The KNIME Active Learning plugin comprises a set of KNIME nodes for modular active learning and novelty detection in KNIME. Active learning methods use feedback from the user to selectively sample training data.
KNIME Active Learning can be installed form the KNIME-Labs update site (minimum version is KNIME Analytics Platform 3.1).
KNIME Active Learning models the active learning process with the Active Learn Loop. The management of the data takes place in the Active Learn Loop Start, the labeling (assigning class labels to rows) in the node end. The creation of the query for the oracle takes place inside the the loop.
This example illustrates the active learning process with KNIME Active Learning:
- It starts with the Active Learn Loop Start node and ends with one of the Active Learn Loop End nodes.
- Each unlabeled row is assigned a score in the Score module.
- In the Select module, one (or more) rows are selected for labeling.
- The selected rows are then assigned a class label in the Active Learn Loop End node.
Examples on KNIME Hub
You can view and download all the nodes and Active Learning workflows from the KNIME Hub.
Active Learn Loop
The "Active Learn Loop" nodes provide the framework for the active learning process. Each active learning process starts with the Active Learn Loop Start node and ends with one of the Active Learn Loop End nodes:
- Active Learn Loop End: This node provides an interface for a human oracle to label the selected rows.
- Auto Active Learn Loop End: This node provides an automated oracle for fully labeled datasets. It can be used for verification and testing.
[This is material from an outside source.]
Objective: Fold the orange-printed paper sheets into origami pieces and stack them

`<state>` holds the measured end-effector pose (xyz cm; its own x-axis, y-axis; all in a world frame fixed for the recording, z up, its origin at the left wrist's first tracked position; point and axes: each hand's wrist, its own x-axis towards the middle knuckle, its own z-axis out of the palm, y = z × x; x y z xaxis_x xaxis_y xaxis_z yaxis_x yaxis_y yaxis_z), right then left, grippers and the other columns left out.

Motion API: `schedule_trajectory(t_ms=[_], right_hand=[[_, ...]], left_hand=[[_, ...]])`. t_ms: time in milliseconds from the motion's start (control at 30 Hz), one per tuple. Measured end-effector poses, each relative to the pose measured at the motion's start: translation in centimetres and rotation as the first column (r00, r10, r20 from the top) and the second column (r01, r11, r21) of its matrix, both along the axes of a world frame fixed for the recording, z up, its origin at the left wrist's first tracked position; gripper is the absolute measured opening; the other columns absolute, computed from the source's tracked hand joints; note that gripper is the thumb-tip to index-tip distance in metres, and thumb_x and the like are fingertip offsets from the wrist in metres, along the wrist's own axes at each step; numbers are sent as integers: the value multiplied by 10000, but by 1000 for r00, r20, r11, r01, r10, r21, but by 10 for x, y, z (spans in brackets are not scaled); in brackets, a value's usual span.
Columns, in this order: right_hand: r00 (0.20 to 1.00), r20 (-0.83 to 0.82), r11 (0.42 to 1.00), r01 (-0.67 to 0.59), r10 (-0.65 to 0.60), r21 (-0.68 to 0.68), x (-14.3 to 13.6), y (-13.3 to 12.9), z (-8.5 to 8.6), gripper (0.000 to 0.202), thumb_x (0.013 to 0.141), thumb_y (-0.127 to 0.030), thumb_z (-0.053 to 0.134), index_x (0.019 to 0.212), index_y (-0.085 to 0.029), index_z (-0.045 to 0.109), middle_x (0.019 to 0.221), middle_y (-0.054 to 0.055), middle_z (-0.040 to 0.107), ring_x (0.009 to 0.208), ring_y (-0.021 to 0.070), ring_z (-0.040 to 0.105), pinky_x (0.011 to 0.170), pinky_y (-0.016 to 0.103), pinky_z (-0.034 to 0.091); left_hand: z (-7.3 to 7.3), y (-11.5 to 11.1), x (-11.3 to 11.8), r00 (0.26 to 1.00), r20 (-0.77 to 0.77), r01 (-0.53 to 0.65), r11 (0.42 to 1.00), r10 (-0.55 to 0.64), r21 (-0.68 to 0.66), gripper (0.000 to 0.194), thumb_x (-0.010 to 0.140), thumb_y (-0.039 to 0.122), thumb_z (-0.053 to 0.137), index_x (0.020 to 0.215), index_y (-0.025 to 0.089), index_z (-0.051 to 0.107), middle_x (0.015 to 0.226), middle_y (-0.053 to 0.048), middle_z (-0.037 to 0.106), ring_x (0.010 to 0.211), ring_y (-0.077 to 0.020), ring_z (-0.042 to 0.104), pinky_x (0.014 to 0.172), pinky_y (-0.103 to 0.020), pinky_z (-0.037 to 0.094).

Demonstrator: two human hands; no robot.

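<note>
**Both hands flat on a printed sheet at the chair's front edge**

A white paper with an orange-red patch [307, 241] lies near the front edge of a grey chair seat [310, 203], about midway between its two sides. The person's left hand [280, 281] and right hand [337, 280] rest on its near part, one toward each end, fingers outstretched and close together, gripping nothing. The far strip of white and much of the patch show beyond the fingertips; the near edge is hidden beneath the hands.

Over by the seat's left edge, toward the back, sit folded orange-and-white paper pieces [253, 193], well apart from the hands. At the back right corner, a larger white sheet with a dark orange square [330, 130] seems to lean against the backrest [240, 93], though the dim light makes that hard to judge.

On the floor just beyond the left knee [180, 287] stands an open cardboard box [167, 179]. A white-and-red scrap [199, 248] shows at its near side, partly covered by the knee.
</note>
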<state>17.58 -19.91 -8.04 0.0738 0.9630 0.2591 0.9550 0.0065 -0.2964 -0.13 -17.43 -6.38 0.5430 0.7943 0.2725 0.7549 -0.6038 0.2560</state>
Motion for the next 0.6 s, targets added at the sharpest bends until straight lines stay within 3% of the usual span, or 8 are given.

Scorer nodes are nodes which calculate a score for each row that describes its relevance for the active learning process. KNIME Active Learning provides scorer nodes grouped in the following categories:
- Uncertainty: Nodes in this category calculate their score based on a class probability distribution which is an configurable output of many predictor nodes.
- Density: Nodes in this category calculate and update a score initially based on the density of the featurespace.
- Novelty Detection: Nodes in this category calculate their score based on novelty detection methods, e.g. a Kernel Null Foley-Sammon Transformation.
- Combiner: Nodes in this category calculate aggregation scores out of the combination of scores calculated by other scorers.
- All in one: Nodes in this category provide scorers which package modular algorithms into a fixed package for increased performance.
The "Element Selector Node" selects the n elements with the highest score.
KNIME Active Learning is available under the same GPL - Licence as KNIME.